Activity: Do not copy the pictures. Write out the lines from the start of the entries through the line containing "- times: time".

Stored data
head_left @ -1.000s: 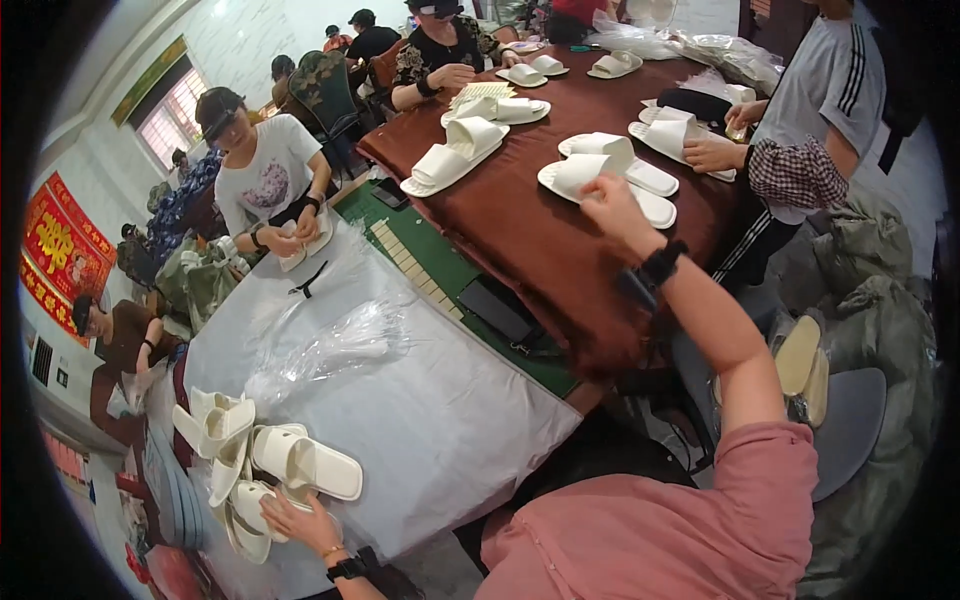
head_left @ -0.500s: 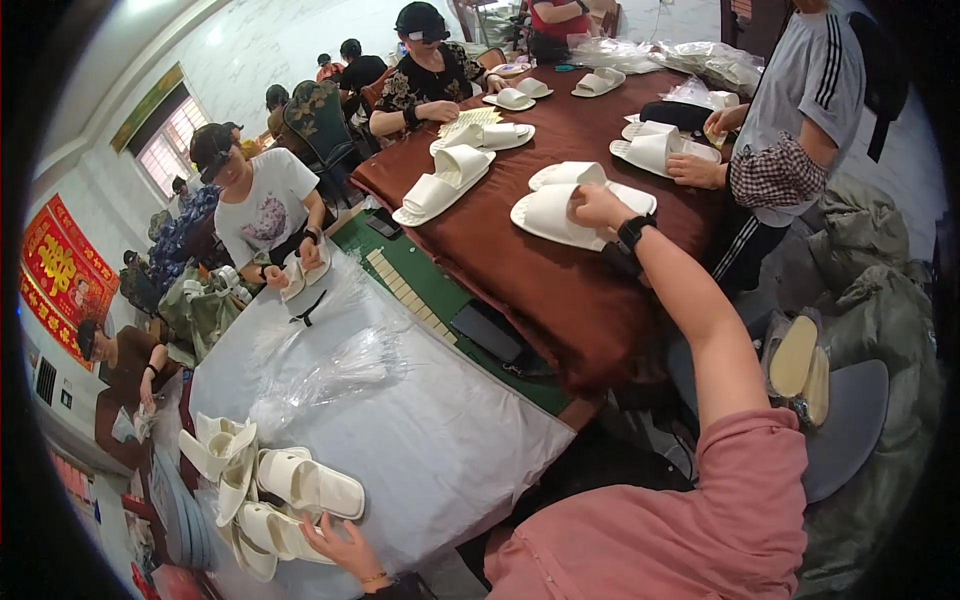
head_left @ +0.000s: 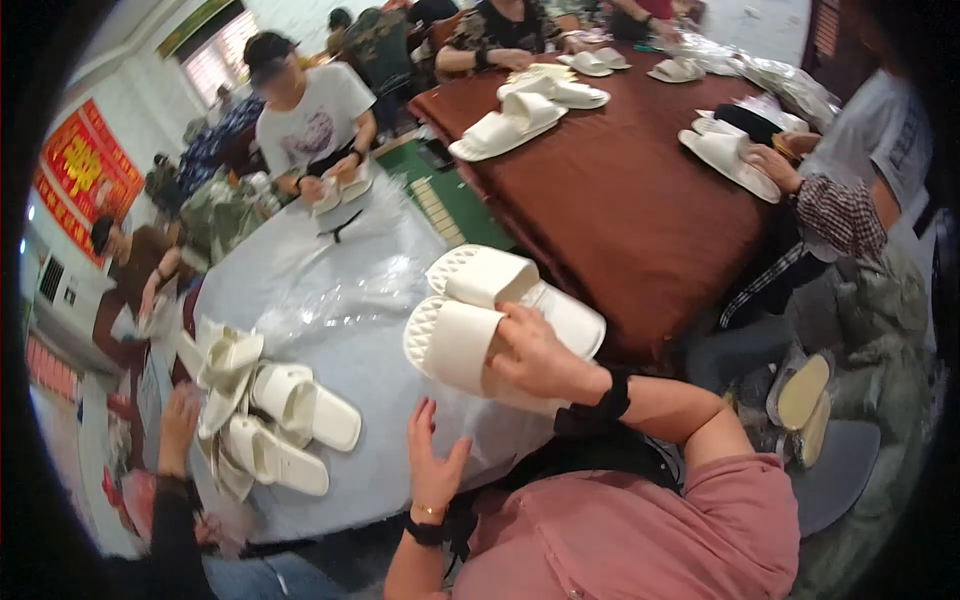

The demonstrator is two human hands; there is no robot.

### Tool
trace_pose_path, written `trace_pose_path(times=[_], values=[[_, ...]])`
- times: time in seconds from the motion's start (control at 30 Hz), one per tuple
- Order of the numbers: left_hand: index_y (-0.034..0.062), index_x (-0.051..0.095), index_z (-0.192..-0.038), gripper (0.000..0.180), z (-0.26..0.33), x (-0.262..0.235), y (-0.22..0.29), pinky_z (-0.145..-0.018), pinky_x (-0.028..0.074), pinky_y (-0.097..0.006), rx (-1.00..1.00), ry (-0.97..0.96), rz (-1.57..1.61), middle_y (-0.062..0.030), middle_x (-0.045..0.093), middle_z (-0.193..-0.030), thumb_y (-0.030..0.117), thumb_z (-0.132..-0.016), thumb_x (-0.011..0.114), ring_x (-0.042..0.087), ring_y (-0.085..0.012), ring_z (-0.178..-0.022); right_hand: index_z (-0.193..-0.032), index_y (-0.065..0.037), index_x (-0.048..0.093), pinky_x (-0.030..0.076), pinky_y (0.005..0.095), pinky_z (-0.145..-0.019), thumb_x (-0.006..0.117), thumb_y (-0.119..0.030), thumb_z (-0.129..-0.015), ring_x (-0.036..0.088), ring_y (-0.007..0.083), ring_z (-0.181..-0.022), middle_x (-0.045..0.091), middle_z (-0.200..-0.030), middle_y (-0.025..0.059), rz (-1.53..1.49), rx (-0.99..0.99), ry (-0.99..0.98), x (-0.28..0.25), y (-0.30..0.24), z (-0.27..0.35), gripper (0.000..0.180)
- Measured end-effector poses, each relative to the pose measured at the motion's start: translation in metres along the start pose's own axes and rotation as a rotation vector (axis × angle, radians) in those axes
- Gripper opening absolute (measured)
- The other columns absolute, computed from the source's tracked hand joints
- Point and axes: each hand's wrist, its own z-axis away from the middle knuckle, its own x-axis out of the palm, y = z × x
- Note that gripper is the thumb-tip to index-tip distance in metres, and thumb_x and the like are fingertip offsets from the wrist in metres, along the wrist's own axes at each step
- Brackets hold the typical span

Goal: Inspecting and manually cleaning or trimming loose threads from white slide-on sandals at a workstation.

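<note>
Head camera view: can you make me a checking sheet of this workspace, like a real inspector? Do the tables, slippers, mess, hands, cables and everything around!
Surface: a white-covered table beside a brown-covered table.
Job's things: a pair of white slippers in hand; a slipper pile on the white cover; more slippers on the brown one.
Clutter: clear plastic bags and a small black strap.
Hands: right hand grips the pair; left hand is open, holding nothing. Another person's hand is beside the pile.
Cables: nothing seen clearly.
Surroundings: co-workers, a red banner, a grey seat.
</note>
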Motion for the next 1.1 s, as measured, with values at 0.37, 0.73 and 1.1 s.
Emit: trace_pose_path(times=[0.37, 0.73, 1.1], values=[[-0.0041, 0.031, -0.14, 0.065, 0.027, -0.025, -0.075, -0.107, 0.03, -0.041, -0.322, 0.345, 0.081, -0.0224, 0.037, -0.14, 0.02, -0.088, 0.062, 0.037, -0.0352, -0.129, -0.122, -0.001, 0.054, 0.036, 0.0426, -0.104, 0.068, -0.019, -0.078, 0.045, 0.0399, -0.121, 0.047, -0.131, 0.0247, -0.141, -0.002, -0.207, 0.058, 0.021, 0.0, 0.05], [-0.0012, 0.036, -0.137, 0.069, 0.013, -0.01, -0.078, -0.105, 0.033, -0.043, -0.167, 0.288, -0.032, -0.0226, 0.043, -0.135, 0.018, -0.08, 0.069, 0.041, -0.0374, -0.124, -0.118, -0.001, 0.056, 0.042, 0.0385, -0.095, 0.066, -0.019, -0.081, 0.051, 0.0346, -0.111, 0.052, -0.119, 0.0218, -0.174, 0.08, -0.437, 0.055, 0.025, -0.021, 0.042], [0.0007, 0.04, -0.136, 0.068, 0.012, -0.002, -0.079, -0.102, 0.035, -0.045, -0.084, 0.388, -0.157, -0.0233, 0.047, -0.132, 0.019, -0.079, 0.07, 0.043, -0.0384, -0.122, -0.11, -0.002, 0.065, 0.048, 0.0346, -0.084, 0.061, -0.015, -0.083, 0.059, 0.0267, -0.107, 0.044, -0.138, 0.0222, -0.058, 0.108, -0.242, 0.084, 0.073, -0.075, 0.03]])
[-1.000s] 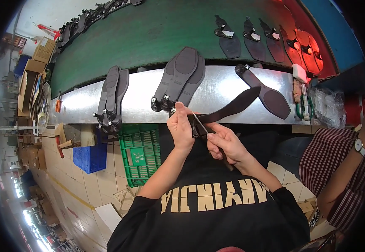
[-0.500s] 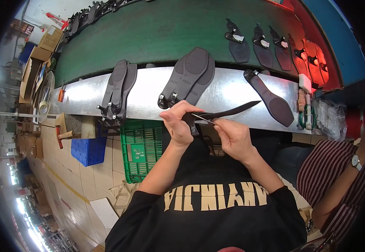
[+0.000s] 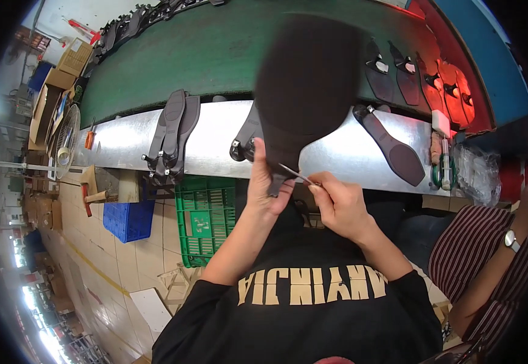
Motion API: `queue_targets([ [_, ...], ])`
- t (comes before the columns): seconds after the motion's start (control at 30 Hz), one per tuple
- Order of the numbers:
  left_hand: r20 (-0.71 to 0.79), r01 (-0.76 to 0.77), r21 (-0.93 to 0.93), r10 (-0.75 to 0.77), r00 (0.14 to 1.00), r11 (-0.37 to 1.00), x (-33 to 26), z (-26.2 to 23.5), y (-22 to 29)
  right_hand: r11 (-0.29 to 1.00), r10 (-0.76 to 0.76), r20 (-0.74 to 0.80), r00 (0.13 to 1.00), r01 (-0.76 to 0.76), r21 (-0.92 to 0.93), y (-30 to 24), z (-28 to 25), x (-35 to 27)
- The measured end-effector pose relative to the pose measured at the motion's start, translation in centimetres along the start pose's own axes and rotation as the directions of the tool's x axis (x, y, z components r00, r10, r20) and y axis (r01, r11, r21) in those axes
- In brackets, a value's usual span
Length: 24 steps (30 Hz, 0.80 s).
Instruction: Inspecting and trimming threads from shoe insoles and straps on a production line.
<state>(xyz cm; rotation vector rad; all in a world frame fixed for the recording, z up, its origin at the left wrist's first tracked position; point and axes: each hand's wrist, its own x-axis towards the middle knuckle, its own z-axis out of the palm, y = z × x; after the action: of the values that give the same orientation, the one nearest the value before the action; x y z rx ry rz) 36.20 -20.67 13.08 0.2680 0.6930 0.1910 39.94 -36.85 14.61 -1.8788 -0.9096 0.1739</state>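
Note:
A dark shoe sole [image 3: 309, 79] stands raised over the bench, its broad face toward me and blurred by motion. My left hand [image 3: 263, 191] grips its narrow end, thumb along the left edge and fingers partly behind. In my right hand [image 3: 344, 206] is a thin metal tool [image 3: 294, 173], pinched between thumb and fingers. Its tip lies over the sole's narrow part; I cannot tell whether it touches. Behind the held sole, a pair of soles [image 3: 249, 130] on the bench is mostly hidden.
On the metal bench [image 3: 215, 127] lie stacked soles [image 3: 176, 124], a single sole [image 3: 397, 148], and an orange-handled tool [image 3: 89, 139]. A green belt [image 3: 185, 60] beyond carries more soles [image 3: 379, 79]. Below is a green crate [image 3: 206, 227]. A co-worker's arm [image 3: 485, 267] is at right.
The held sole has turned from edge-on to broad face toward me, its wide end swinging up and away over the belt. My left hand has turned with it; the right still holds the tool.

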Motion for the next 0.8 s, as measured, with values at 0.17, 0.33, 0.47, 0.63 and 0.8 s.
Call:
queue_targets([
  [0.17,0.359,-0.001,0.184,-0.066,0.931,0.983,1.6,-2.5,-0.5,0.986,-0.018,0.061,0.998,0.028,-0.162,0.4,0.5,0.2],
  [0.33,0.256,0.005,0.235,-0.067,0.964,0.972,2.1,-1.9,-0.9,0.988,-0.004,0.011,1.000,0.006,-0.153,1.4,1.5,0.1],
  [0.47,0.202,-0.044,0.058,0.031,0.979,0.997,2.7,-2.8,-1.8,0.993,0.049,-0.073,0.996,-0.056,-0.105,0.8,2.7,-0.1],
  [0.63,0.276,-0.292,0.182,0.236,0.932,0.939,3.4,-4.3,-2.4,0.994,0.108,0.039,0.993,-0.107,-0.025,0.8,3.5,-1.2],
  [0.8,0.064,-0.082,0.237,0.068,0.996,0.968,4.1,-3.9,-2.1,0.991,-0.134,0.221,0.966,0.134,0.018,-0.3,2.8,-3.0],
])
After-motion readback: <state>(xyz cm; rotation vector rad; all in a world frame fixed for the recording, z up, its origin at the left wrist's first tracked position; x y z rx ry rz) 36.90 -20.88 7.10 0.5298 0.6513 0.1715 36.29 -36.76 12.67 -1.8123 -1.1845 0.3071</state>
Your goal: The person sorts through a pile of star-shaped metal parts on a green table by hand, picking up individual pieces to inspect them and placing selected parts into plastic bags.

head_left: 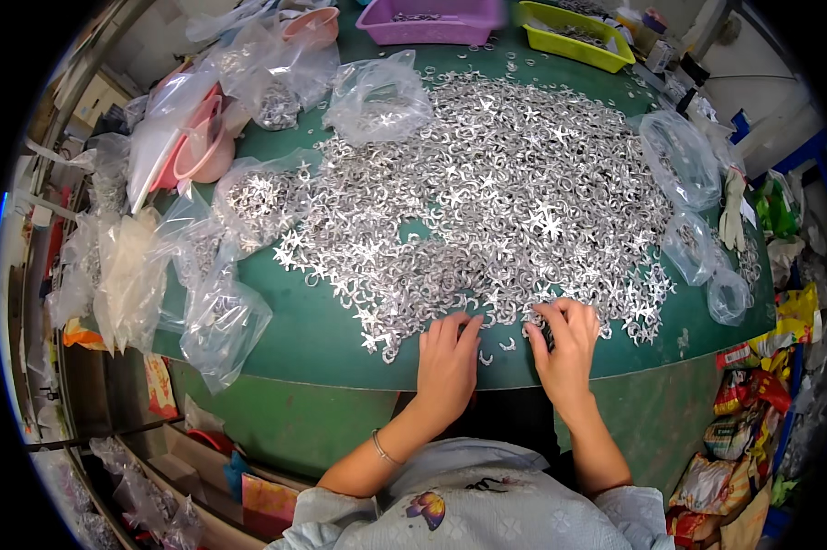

Solution to this problem:
head_left @ -1.000s: 
head_left @ -0.500s: 
head_left @ +0.000s: 

The demonstrator is two human hands; there is no robot.

### Tool
trace_pose_path, written `trace_pose_path(times=[_], values=[[_, ...]])`
- times: time in seconds from the motion's start (control at 30 Hz), one per tuple

Nothing else belongs to this exercise.